AIM OF THE EXERCISE:
Line for line, return the data exactly, omitting all pictures.

(Collected data)
_ _ _ _

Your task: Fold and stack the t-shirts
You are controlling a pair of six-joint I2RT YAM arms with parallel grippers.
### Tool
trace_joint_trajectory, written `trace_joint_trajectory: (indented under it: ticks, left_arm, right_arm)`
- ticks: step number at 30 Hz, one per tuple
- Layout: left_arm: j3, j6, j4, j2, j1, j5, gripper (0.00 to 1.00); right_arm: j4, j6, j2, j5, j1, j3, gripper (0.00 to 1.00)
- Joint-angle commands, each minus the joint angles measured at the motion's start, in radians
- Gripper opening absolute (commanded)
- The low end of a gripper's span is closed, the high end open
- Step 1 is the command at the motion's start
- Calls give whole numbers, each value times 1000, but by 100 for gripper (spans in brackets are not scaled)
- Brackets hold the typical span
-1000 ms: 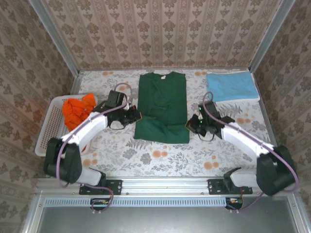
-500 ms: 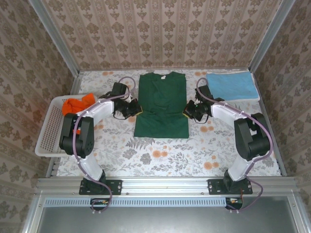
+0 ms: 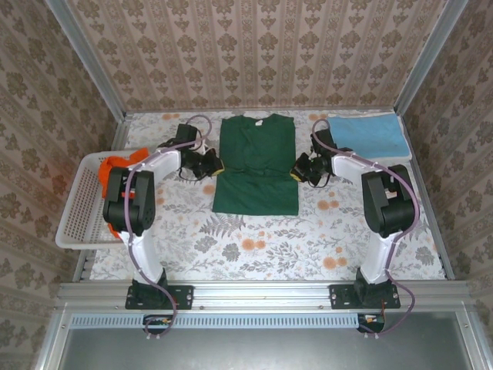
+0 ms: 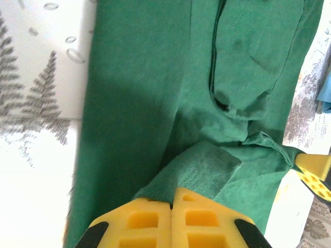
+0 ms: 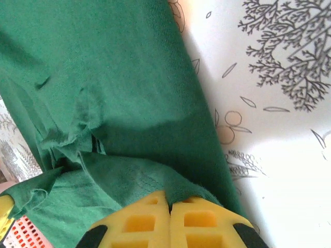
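Observation:
A dark green t-shirt (image 3: 256, 166) lies lengthwise in the middle of the table, sleeves folded in, collar at the far end. My left gripper (image 3: 215, 165) is shut on the green shirt's left hem corner (image 4: 199, 170), lifted over the cloth. My right gripper (image 3: 296, 167) is shut on the right hem corner (image 5: 155, 178) at the opposite edge. A folded light blue t-shirt (image 3: 367, 137) lies at the far right. Crumpled orange t-shirts (image 3: 115, 166) sit in the white basket (image 3: 79, 212) on the left.
The flowered tablecloth (image 3: 262, 247) is bare in front of the green shirt. Patterned walls close the far and side edges. The arm bases stand on the metal rail (image 3: 262, 294) at the near edge.
Both grippers carried the green shirt's hem corners away from me, so the shirt's near edge sits farther back and the shirt looks shorter. The arms stretched out toward the far side.

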Motion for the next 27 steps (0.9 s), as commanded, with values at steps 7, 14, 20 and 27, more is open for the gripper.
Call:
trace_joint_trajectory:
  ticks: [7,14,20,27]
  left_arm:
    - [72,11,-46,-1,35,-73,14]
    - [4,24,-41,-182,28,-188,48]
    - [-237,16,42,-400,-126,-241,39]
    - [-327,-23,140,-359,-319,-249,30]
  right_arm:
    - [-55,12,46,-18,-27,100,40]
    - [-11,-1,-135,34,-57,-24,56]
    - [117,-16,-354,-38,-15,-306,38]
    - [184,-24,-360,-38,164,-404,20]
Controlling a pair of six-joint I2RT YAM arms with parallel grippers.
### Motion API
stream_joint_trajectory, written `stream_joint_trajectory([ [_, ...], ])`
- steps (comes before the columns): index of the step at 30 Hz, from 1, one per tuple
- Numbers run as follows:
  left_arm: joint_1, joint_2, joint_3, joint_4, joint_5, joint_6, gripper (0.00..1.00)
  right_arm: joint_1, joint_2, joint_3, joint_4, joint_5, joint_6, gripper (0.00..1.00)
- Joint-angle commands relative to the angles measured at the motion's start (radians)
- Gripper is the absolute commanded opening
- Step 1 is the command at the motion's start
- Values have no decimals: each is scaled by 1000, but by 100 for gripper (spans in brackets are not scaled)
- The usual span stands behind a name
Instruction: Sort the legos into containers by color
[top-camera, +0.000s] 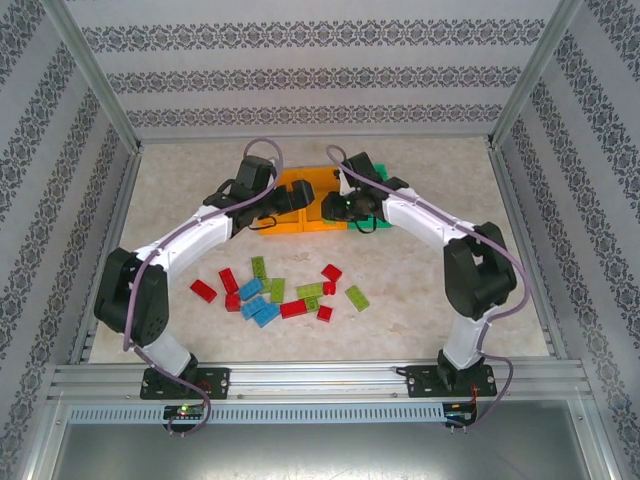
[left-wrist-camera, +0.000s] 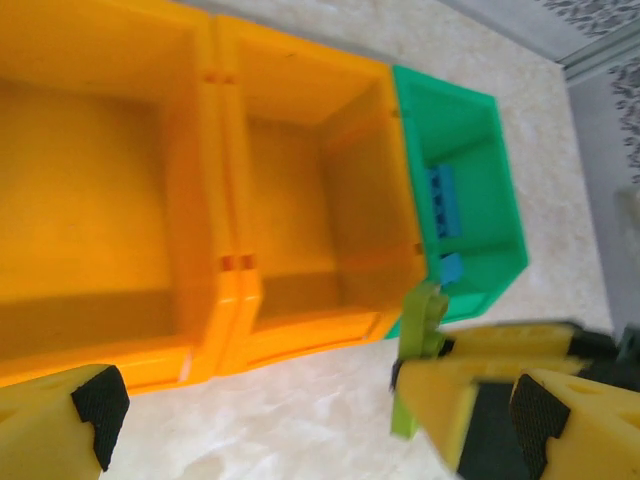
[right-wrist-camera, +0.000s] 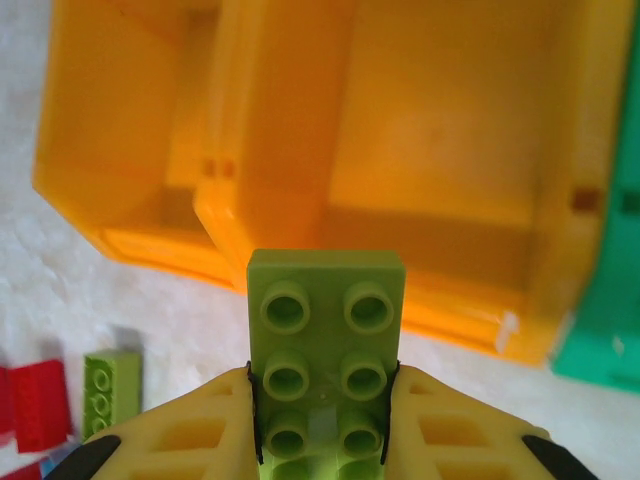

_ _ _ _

RESULT BELOW:
Your task: Fold and stack the t-shirts
You are controlling a pair of six-joint I2RT YAM arms with parallel grippers.
### Tool
trace_joint_trajectory, written `trace_joint_trajectory: (indented under it: ticks, left_arm, right_arm)`
- ticks: step number at 30 Hz, one per tuple
- Layout: left_arm: j3, j6, j4, j2, j1, j5, gripper (0.00 to 1.00); right_arm: j4, j6, j2, j5, j1, j3, gripper (0.00 to 1.00)
- Joint-angle commands, each minus the joint angles measured at the motion's start, in radians
- Gripper opening absolute (commanded)
- The low end of a gripper's span is closed, the high end open
- Step 1 is the command at the motion's start
- Calls give whole numbers, each value times 1000, but by 100 for gripper (spans in brackets are not scaled)
- Brackets hold the typical span
-1000 ms: 
-500 ms: 
+0 ms: 
+0 ms: 
+0 ms: 
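Observation:
A dark green t-shirt (image 3: 256, 166) lies lengthwise in the middle of the table, sleeves folded in, collar at the far end. My left gripper (image 3: 215, 165) is shut on the green shirt's left hem corner (image 4: 199, 170), lifted over the cloth. My right gripper (image 3: 296, 167) is shut on the right hem corner (image 5: 155, 178) at the opposite edge. A folded light blue t-shirt (image 3: 367, 137) lies at the far right. Crumpled orange t-shirts (image 3: 115, 166) sit in the white basket (image 3: 79, 212) on the left.
The flowered tablecloth (image 3: 262, 247) is bare in front of the green shirt. Patterned walls close the far and side edges. The arm bases stand on the metal rail (image 3: 262, 294) at the near edge.
Both grippers carried the green shirt's hem corners away from me, so the shirt's near edge sits farther back and the shirt looks shorter. The arms stretched out toward the far side.
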
Motion for the next 27 steps (0.9 s), as commanded, with values at steps 7, 14, 20 and 27, more is open for the gripper.
Call:
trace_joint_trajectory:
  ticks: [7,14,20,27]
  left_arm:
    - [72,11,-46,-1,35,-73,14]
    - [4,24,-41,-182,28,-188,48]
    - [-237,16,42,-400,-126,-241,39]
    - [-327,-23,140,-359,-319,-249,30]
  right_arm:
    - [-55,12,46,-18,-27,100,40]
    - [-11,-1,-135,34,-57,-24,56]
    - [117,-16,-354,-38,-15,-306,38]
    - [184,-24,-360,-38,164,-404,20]
Controlling a pair of six-joint I2RT YAM arms with parallel grippers.
### Motion API
stream_joint_trajectory, written `stream_joint_trajectory([ [_, ...], ])`
- steps (comes before the columns): index of the step at 30 Hz, from 1, one per tuple
- Numbers run as follows:
  left_arm: joint_1, joint_2, joint_3, joint_4, joint_5, joint_6, gripper (0.00..1.00)
  right_arm: joint_1, joint_2, joint_3, joint_4, joint_5, joint_6, gripper (0.00..1.00)
- Joint-angle commands relative to the angles measured at the motion's start (radians)
- Gripper is the absolute commanded opening
- Step 1 is the command at the motion's start
- Values have no decimals: each is scaled by 1000, but by 100 for gripper (spans in brackets are not scaled)
- The usual span stands behind a name
Instruction: Sort the legos into containers by color
[top-camera, +0.000s] 
[left-wrist-camera, +0.000s] 
[right-wrist-camera, +0.000s] 

None of the exercise remains to be done.